● **Aim of the task**:
Each line from the beginning of the entries below through the line that includes "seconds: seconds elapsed" must be returned exactly as given.

○ ○ ○ ○ ○ ○ ○

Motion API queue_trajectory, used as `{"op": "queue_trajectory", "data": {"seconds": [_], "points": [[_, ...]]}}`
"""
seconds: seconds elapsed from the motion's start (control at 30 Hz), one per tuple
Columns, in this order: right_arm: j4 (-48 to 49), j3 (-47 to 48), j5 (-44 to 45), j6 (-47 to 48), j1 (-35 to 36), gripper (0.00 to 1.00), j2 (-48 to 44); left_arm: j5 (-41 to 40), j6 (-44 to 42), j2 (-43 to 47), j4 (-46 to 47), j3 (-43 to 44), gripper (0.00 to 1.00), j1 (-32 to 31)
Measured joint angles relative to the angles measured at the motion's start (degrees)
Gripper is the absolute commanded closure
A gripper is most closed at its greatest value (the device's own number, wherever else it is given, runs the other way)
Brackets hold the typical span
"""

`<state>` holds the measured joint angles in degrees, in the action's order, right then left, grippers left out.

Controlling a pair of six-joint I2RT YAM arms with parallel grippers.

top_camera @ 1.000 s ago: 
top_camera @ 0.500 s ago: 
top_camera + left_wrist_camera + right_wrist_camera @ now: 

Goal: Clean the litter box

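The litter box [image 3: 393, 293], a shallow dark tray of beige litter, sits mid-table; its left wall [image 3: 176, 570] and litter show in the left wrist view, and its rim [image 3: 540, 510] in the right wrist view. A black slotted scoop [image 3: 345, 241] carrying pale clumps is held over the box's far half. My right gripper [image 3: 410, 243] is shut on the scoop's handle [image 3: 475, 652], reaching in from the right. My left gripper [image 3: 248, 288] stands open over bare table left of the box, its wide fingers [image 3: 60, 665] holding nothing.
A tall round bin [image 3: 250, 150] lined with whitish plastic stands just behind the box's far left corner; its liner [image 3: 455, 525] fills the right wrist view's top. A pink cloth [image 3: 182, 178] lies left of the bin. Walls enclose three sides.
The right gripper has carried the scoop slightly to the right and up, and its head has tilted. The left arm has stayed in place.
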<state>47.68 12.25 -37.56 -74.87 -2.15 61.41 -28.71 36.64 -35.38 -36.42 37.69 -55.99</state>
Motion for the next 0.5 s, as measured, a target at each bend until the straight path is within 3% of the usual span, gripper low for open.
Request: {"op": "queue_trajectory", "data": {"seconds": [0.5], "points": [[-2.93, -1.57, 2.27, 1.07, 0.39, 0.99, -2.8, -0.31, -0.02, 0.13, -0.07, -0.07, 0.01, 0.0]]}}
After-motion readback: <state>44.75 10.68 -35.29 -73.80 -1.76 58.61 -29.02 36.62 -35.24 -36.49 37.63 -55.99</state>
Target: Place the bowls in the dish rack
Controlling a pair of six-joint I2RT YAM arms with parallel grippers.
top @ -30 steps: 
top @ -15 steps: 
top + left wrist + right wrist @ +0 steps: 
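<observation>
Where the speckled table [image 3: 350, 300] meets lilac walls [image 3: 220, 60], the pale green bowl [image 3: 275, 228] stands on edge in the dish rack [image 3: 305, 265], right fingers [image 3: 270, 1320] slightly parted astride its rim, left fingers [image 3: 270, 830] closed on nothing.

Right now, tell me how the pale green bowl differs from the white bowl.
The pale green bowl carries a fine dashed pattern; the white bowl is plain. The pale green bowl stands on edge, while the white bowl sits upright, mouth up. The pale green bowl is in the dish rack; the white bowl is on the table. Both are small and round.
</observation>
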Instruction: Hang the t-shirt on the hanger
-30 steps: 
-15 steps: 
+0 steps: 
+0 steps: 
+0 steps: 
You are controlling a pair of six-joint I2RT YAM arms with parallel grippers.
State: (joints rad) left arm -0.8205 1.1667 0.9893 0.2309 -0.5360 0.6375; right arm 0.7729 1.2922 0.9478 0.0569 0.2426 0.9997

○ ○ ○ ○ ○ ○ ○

● **Completed task**:
Motion API queue_trajectory, used as `{"op": "queue_trajectory", "data": {"seconds": [_], "points": [[_, ...]]}}`
"""
seconds: seconds elapsed from the motion's start (control at 30 Hz), one per tuple

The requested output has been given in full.